One common misconception regarding linear regression is that the basis functions are required to be linear. This is not the case. Indeed, the basis functions need not even be polynomials. They must be linearly independent, i.e. orthoganol. It is only the dependence on the model parameters, $\mathbf{w}_{ML}$, that must be linear. Note that an example of a nonlinear parameter model would be $y=\exp(a)\sin(x)$ where $a$ is the free parameter. Let's generate trigonometric data of the form $y = a + b\sin(x) + c\cos(x) + \epsilon$ where again $\epsilon$ is a random Gaussian component with zero mean. Here we chose basis functions $\phi_0=1$, $\phi_1(x)=sin(x)$ and $\phi_2(x)=cos(x)$. If you're wondering if we're cheating a bit here, the answer is yes. In reality, we may not know ahead of time what the appropriate basis functions for the observed data should be. The appropraite choice may be suggested by the data, knowledge of the problem, and other machine learing techniques (hopefully to be discussed later). In this example, our our model will be $y=\theta_0\phi_0(x) + \theta_1\phi_1(x) + + \theta_2\phi_2(x)$, where presumabely the solution should yield $\theta_0 \approx a$, $\theta_1 \approx b$ and $\theta_2 \approx c$.

In [2]:
import numpy as np
import math
from matplotlib import pyplot as plt
#in order to compare between examples, set a seed in random
seed = 123456789
np.random.seed(seed)
def y(x,a,b,c,mu=0,sigma=1): return a + b*math.sin(x) + c*math.cos(x) + np.random.normal(mu,sigma,1)[0]
#training data, with N data points
N = 101
M = 3
t = np.empty(N)
domain = np.empty(N)
domain_bound = 4.0*math.pi/N
for i in range(N): domain[i] = i * domain_bound
for i in range (N): t[i] = y(x=domain[i],a=1.85,b=0.57,c=4.37)
#design matrix, phi, N X M
c1 = [math.sin(x) for x in domain]
c2 = [math.cos(x) for x in domain]
phi = np.array([np.ones(N),c1,c2]).T
#find the solution
#in this case case phi.T X phi is invertible so do the folloing:
temp1 = np.linalg.inv(np.dot(phi.T,phi)) #inverse of phi.T X phi
temp2 = np.dot(temp1, phi.T)
w1 = np.dot(temp2,t) #solution
print 'w1=',w1
#assuming that phi.T X phi was not invertible we could find the pseudo inverse using the pinv function
#we expect to obtain the same solution
phi_pi = np.linalg.pinv(phi)
w2 = np.dot(phi_pi,t)
print 'w2=',w2
#compute the model predicted values for the training data domain
predicted_t = [w2[0]+w2[1]*math.sin(x)+w2[2]*math.cos(x) for x in domain]
plt.plot(domain,t)
plt.plot(domain, predicted_t)
plt.show()

w1= [ 1.96075676  0.40288363  4.46959679]
w2= [ 1.96075676  0.40288363  4.46959679]
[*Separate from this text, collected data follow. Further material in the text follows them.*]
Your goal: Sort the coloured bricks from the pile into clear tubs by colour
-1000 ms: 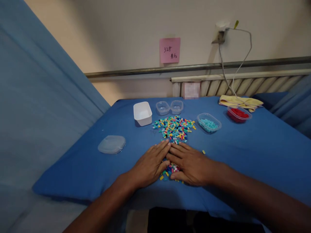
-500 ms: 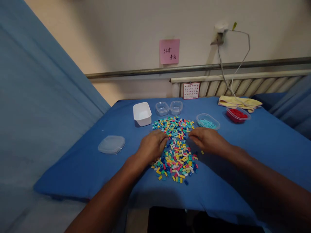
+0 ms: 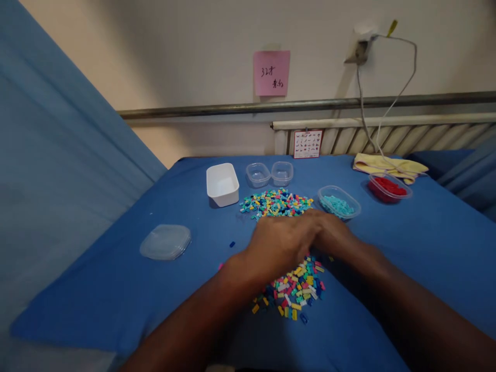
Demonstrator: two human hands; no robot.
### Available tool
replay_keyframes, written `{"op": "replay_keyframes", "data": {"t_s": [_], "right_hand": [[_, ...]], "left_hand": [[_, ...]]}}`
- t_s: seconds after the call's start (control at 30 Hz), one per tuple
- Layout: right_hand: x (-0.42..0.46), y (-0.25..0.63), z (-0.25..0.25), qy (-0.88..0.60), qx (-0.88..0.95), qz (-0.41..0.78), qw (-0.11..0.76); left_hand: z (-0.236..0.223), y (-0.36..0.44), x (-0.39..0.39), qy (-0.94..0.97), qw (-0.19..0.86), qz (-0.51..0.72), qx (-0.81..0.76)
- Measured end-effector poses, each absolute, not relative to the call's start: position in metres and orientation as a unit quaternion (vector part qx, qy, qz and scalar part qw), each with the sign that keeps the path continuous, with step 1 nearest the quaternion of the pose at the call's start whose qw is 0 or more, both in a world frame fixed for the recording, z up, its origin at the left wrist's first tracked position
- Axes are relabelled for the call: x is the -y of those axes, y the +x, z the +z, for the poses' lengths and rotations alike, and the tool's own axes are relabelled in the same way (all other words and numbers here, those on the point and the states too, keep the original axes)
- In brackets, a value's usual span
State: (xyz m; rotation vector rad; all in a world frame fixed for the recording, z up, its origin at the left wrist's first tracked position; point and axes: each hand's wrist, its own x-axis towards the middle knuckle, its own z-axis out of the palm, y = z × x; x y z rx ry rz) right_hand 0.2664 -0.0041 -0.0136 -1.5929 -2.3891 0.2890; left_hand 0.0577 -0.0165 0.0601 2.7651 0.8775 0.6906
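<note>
Left hand (image 3: 281, 243) and right hand (image 3: 322, 225) meet over loose bricks (image 3: 298, 289) at mid-counter (image 3: 104, 289); most of the fingers are hidden, and whether they grip anything cannot be told. The bricks spread toward the near edge and, beyond the hands, toward a white bin (image 3: 225, 199) and two clear tubs (image 3: 258, 179) by the far edge. Blue surface runs between lids (image 3: 166, 243) and the left edge; a turquoise-filled tub (image 3: 353, 202) sits right.

The white tub (image 3: 228, 198) is smooth plastic, the bricks (image 3: 277, 203) right of it plastic, the sheet (image 3: 201, 206) beneath it matt cloth
</note>
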Motion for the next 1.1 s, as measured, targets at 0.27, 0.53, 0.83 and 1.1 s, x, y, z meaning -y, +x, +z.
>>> {"op": "replay_keyframes", "data": {"t_s": [0.27,0.53,0.83,1.1], "right_hand": [[0.007,0.278,-0.01,-0.503,0.829,0.153,0.19],[0.012,0.264,-0.012,-0.529,0.825,0.101,0.173],[0.014,0.271,-0.019,-0.484,0.851,0.07,0.191],[0.022,0.271,-0.01,-0.371,0.896,0.084,0.229]], "left_hand": [[0.012,-0.018,-0.052,0.781,0.15,0.336,-0.505],[-0.007,-0.037,-0.075,0.75,0.165,0.387,-0.511],[-0.006,-0.037,-0.084,0.675,0.295,0.42,-0.53],[-0.013,-0.036,-0.084,0.684,0.299,0.411,-0.523]]}}
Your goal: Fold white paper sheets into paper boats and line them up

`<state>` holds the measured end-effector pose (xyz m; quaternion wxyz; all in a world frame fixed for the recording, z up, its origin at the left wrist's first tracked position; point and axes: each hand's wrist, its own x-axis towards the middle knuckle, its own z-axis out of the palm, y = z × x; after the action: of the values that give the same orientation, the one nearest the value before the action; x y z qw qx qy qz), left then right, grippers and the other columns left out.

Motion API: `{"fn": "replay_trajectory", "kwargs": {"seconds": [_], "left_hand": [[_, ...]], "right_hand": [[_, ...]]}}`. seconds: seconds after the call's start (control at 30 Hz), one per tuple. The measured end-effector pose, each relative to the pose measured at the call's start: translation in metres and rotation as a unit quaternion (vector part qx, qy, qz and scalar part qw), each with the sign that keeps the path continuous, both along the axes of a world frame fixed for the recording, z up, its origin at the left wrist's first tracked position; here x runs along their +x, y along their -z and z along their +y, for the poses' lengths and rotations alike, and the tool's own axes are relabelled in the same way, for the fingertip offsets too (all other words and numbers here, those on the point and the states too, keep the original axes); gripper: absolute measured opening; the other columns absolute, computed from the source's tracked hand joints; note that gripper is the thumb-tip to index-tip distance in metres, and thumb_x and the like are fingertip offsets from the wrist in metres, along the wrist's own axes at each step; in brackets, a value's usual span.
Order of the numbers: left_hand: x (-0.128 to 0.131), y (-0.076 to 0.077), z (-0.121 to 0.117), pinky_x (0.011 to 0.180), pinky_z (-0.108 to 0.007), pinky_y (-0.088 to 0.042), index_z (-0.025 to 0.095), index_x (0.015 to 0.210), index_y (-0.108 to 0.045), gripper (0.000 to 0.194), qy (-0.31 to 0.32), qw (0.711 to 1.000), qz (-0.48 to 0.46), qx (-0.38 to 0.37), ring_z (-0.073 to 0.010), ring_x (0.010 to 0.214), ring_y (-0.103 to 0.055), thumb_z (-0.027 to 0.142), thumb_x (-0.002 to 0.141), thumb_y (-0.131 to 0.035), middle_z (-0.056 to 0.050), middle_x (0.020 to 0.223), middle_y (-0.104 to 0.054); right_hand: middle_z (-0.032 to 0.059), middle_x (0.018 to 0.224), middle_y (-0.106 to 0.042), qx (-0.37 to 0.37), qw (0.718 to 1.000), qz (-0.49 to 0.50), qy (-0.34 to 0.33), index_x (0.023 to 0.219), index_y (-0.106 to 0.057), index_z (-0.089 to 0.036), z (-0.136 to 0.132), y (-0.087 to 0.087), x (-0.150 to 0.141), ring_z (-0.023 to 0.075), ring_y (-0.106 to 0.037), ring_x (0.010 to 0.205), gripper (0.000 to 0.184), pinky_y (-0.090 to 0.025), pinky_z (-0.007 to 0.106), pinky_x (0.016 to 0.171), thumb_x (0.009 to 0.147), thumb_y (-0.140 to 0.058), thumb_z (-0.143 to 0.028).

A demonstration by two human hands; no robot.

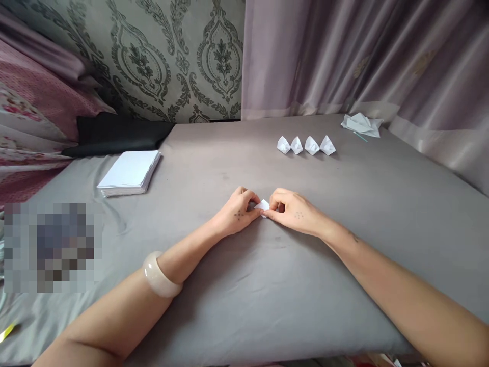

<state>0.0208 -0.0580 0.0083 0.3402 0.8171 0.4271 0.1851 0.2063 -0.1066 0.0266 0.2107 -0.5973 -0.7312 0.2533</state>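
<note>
Between my two hands is a small folded piece of white paper (263, 205), low over the grey cloth near the middle of the view. My left hand (241, 210) pinches its left side between thumb and fingers. On the right side, my right hand (292, 210) is closed on it too, thumb pointing inward and fingers curled. The thumbs nearly meet at the lower edge of the paper, and the fingertips cover part of its folds. Farther back stand several small folded paper boats (311, 146) in a row.
A thick stack of white paper (130, 171) lies at the left, in front of a black cloth (118, 133). Loose white paper pieces (361, 125) lie at the back right beside the curtain (324, 56). The grey cloth (214, 316) spreads under everything.
</note>
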Motion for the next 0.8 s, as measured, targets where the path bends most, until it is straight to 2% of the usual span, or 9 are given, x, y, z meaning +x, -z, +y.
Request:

In cases where the training data set is very large or data is received in a stream, a direct solution using the normal equations may not be possible. An alternative approach is the stochastic gradient descent algorithm. If the total error function, $TE$, is the sum of a given error function, $E$, evaluated at each of the $N$ trianing inputs, $TE = \sum_{i=1}^N E(\mathbf{x}_i)$ then the stochastic gradient descent algorithm is

$\mathbf{w}^{\tau + 1} = \mathbf{w}^\tau - \eta \bigtriangledown E_\tau$

where ${\tau}$ is the iteration number and $\eta$ is a learning rate parameter. For this type of total error function, the order of evaluation does not change the result. If the error function is the sum-of-squares function, then the algorithm is

$\mathbf{w}^{\tau + 1} = \mathbf{w}^\tau + \eta \left(t_n - \mathbf{w}^{(\tau)T}\phi_n\right)\phi_n$

### Example 2

Repeat the evaluation in example 1(b) using the gradient descent approach. Is the answer the same when using the same training data?

In [3]:
import numpy as np
import math
from matplotlib import pyplot as plt
#in order to compare between examples, set a seed in random
seed = 123456789
np.random.seed(seed)
def y(x,a,b,c,mu=0,sigma=1): return a + b*math.sin(x) + c*math.cos(x) + np.random.normal(mu,sigma,1)[0]
N = 101
M = 3
w = np.zeros((M,1))
phi = np.empty((M,1))
eta = 0.25
#create arrays to store the values as they are generated so they can be plotted at the end
x = np.empty(N)
t = np.empty(N)
domain_bound = 4.0*math.pi/N
for i in range(N):
x[i] = i * domain_bound
t[i] = y(x[i],a=1.85,b=0.57,c=4.37)
phi = np.array([[1],[math.sin(x[i])],[math.cos(x[i])]])
w = w + eta*(t[i]-np.dot(w.T,phi))*phi #the learning model

print w.T
#compute the model predicted values for the training data domain
predicted_t = [w[0]+w[1]*math.sin(item)+w[2]*math.cos(item) for item in x]
plt.plot(x,t)
plt.plot(x,predicted_t)
plt.show()

[[ 1.65071005  1.00202272  4.63906078]]


## Over and Under Fitting

This section describes some of the techniques used to account for over fitting or under fitting a given model when using a maximum likelihood approach.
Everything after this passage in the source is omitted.